Explanation .—In this Constitution, unless the context otherwise requires, “Federal law” includes any existing Indian law as in force within the territories subject to the jurisdiction of the Federation.

[Note: The provisions regarding citizenship will doubtless rouse keen controversy. The present draft is merely meant as a basis for discussion. Cf. Article 3 of the Constitution of the Irish Free State, 1922, which runs—
Every person, without distinction of sex, domiciled in the area of the jurisdiction of the Irish Free State at the time of the coming into operation of this Constitution, who was born in Ireland or either of whose parents was born in Ireland, or who has been ordinarily resident in the area of the jurisdiction of the Irish Free State for not less than seven years, is a citizen of the Irish Free State and shall, within the limits of the jurisdiction of the Irish Free State, enjoy the privileges and be subject to the obligations of such citizenship:
Provided that any such person being a citizen of another State may elect not to accept the citizenship hereby conferred; and the conditions governing the future acquisition and termination of citizenship in the Irish Free State shall be determined by law.

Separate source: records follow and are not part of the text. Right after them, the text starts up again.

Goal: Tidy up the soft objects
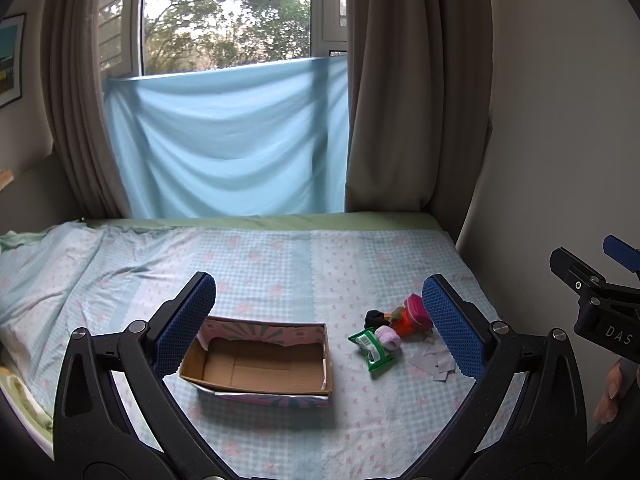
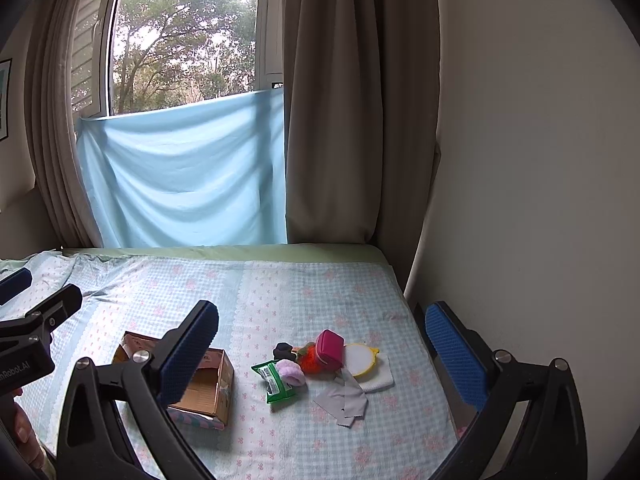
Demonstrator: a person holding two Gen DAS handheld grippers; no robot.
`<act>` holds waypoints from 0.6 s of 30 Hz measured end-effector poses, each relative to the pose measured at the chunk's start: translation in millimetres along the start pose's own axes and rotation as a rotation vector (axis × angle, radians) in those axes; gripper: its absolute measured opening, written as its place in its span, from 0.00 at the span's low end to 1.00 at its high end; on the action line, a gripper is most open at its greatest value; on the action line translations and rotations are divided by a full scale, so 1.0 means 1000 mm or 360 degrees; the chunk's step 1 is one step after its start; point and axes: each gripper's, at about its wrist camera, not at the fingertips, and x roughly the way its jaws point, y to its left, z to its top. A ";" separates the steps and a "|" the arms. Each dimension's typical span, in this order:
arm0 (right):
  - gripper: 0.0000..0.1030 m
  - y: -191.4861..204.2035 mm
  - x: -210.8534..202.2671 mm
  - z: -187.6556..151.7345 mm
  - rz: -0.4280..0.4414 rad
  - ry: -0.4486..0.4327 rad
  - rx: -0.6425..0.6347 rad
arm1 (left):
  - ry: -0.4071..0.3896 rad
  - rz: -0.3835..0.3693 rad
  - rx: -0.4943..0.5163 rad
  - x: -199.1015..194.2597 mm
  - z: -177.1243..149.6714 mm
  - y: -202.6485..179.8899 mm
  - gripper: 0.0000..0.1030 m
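An open cardboard box (image 1: 260, 360) (image 2: 208, 380) lies empty on the bed. To its right is a small pile: a green packet (image 2: 276, 382) (image 1: 372, 348), a pink scrunchie (image 2: 291, 372) (image 1: 387, 336), a black scrunchie (image 2: 284, 350), a red strawberry toy (image 2: 312, 360), a magenta pouch (image 2: 330, 348) (image 1: 416, 308), a yellow-rimmed round pad (image 2: 360, 358), a white cloth (image 2: 380, 376) and a grey cloth (image 2: 344, 398) (image 1: 432, 360). My left gripper (image 1: 320, 328) is open and empty, above the box and pile. My right gripper (image 2: 320, 356) is open and empty, framing the pile.
The bed (image 2: 280, 288) has a light blue checked sheet and meets a white wall (image 2: 520, 200) at the right. A blue cloth (image 1: 228, 140) and brown curtains (image 2: 352, 100) hang at the window behind.
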 end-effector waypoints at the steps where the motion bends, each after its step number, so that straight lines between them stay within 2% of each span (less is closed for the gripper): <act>1: 1.00 0.000 0.001 0.000 0.0001 0.0002 -0.0002 | 0.0000 -0.0001 0.0000 0.001 0.000 -0.001 1.00; 18: 1.00 0.003 0.000 -0.002 0.0006 0.0008 -0.0005 | 0.0001 -0.0011 0.0003 0.004 0.000 -0.002 1.00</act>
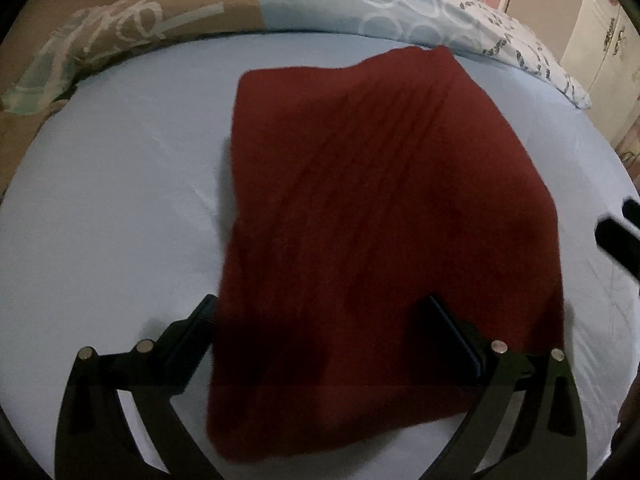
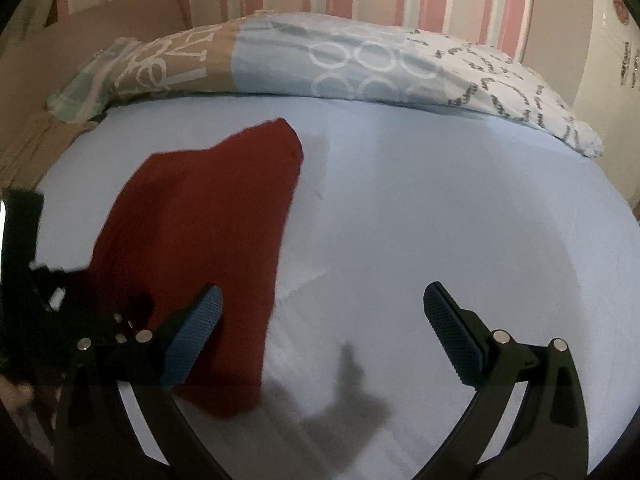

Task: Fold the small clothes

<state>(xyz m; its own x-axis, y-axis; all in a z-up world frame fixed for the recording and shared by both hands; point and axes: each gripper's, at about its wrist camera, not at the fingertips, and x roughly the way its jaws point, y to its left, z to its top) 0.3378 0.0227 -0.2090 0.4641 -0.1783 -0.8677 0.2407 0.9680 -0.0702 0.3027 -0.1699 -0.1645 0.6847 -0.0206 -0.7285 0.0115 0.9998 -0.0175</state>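
- While the red garment (image 1: pixel 360 220) lies flat on the blue sheet (image 1: pixel 112 208), long axis runs away from the fingers.
- L gripper (image 1: pixel 320 332): jaws wide, empty, hovering over its near edge, so nearer.
- R gripper (image 2: pixel 322 332): wide, empty, cloth off to its left.

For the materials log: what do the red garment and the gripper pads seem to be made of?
Red garment: matte, probably a soft knit, with faint ribbed lines; blur leaves the weave uncertain. Right gripper pads: blue, likely rubber, with a fine grid texture.
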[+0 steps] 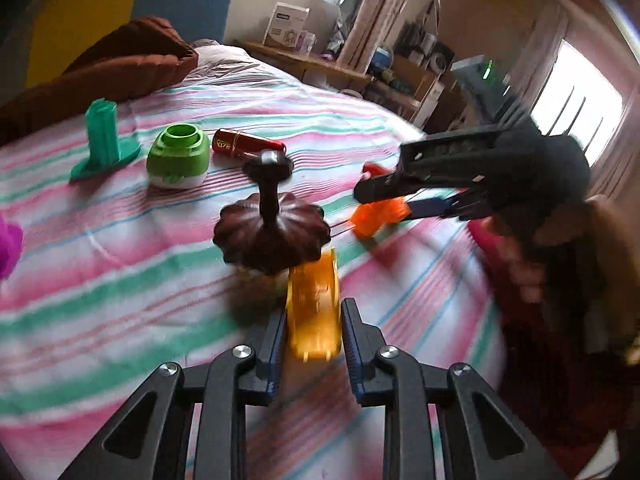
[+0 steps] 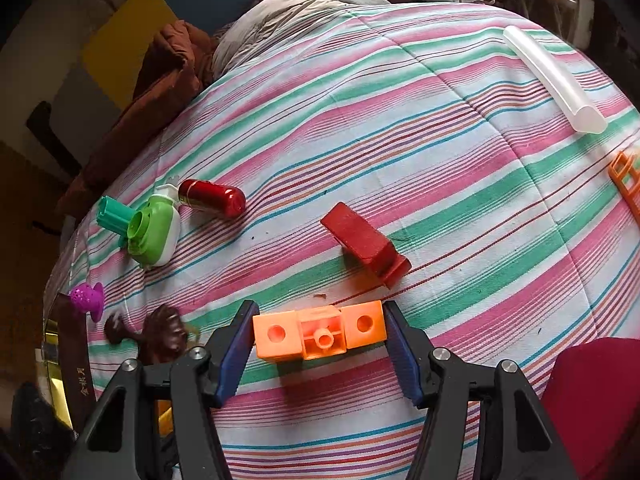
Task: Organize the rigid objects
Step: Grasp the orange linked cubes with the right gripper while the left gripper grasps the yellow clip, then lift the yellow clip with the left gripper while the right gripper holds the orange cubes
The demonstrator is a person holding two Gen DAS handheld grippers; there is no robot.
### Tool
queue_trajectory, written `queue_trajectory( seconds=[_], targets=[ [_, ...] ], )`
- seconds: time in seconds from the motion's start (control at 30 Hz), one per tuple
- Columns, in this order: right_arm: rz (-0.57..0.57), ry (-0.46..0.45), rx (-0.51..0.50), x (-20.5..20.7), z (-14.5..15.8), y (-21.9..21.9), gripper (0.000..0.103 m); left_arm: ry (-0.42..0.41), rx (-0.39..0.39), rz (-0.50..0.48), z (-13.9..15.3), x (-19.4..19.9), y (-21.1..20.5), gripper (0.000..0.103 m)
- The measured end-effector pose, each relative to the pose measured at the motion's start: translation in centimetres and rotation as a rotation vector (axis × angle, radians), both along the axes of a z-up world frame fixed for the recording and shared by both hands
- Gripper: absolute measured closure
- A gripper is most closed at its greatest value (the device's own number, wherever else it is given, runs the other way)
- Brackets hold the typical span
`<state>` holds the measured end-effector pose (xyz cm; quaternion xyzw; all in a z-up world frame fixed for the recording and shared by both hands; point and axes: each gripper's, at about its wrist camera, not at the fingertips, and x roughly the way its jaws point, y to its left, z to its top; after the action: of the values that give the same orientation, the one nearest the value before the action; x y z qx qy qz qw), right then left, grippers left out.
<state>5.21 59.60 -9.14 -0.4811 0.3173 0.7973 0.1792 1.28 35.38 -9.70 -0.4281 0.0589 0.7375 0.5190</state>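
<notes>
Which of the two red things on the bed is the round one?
The glossy red capsule-shaped case beside the green-and-white bottle; the other, the red block, has flat faces.

purple piece (image 1: 9, 246): cut by left edge | orange frame (image 2: 626, 184): cut by right edge

We are seeing broad bare stripes of the bedspread (image 2: 440, 128) lying open across the middle and far side. On the left, a teal post (image 1: 102, 136), a green cap (image 1: 179, 156) and a red cylinder (image 1: 248, 145) are crowding together, leaving little room between them. A dark brown stand (image 1: 272, 224) is rising just ahead of the left gripper (image 1: 314, 332), blocking the straight way forward. A red block (image 2: 366, 244) is sitting close beyond the orange block (image 2: 320, 334). A clear tube (image 2: 554, 80) is bounding the far right.
</notes>
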Motion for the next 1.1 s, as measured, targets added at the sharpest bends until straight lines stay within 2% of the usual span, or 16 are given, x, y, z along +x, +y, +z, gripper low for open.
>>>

Clause 1 is on the lines of the above provision; except that a period of five years has been substituted for seven years in accordance with s. 3(1) (c) of the Indian Naturalisation Act, VII of 1926.
The clause has had to be drafted with due regard to the probability that the Federation will not initially exercise jurisdiction over the whole of India.
A person born in India and domiciled in Bombay, who happens to be resident in London at the commencement of the new Constitution, will be a citizen of the Federation under this clause; but not one domiciled in Sind or Baluchistan, if the Federation does not initially exercise jurisdiction there. It is, however, open to any person to acquire a new domicile by taking up his fixed habitation in another area before the Constitution comes into operation.
Under the Indian Succession Act, 1925, every person has a “domicile of origin”, which prevails until he acquires a new domicile. Briefly, his domicile of origin in the country in which at the time of his birth his father was domiciled, and he can acquire a new domicile by taking up his fixed habitation in another country. There is also a provision in the Act enabling any person to acquire a domicile in British India by making and depositing in some office in British India appointed in this behalf by the Provincial Government, a declaration in writing of his desire to acquire such domicile; provided that he has been resident in British India for one year preceding the date of the declaration. Generally speaking, wife’s domicile during her marriage follows the domicile of her husband. If any person who is at present domiciled, say, in Hyderabad, wishes to acquire a domicile, say, in Delhi, before the coming into operation of this Constitution, he can do so either by taking up his fixed habitation in Delhi or by following the procedure prescribed in the above provision of the Indian Succession Act, so that at the date of commencement of the Constitution he will become domiciled “in the territories subject to the jurisdiction of the Federation.”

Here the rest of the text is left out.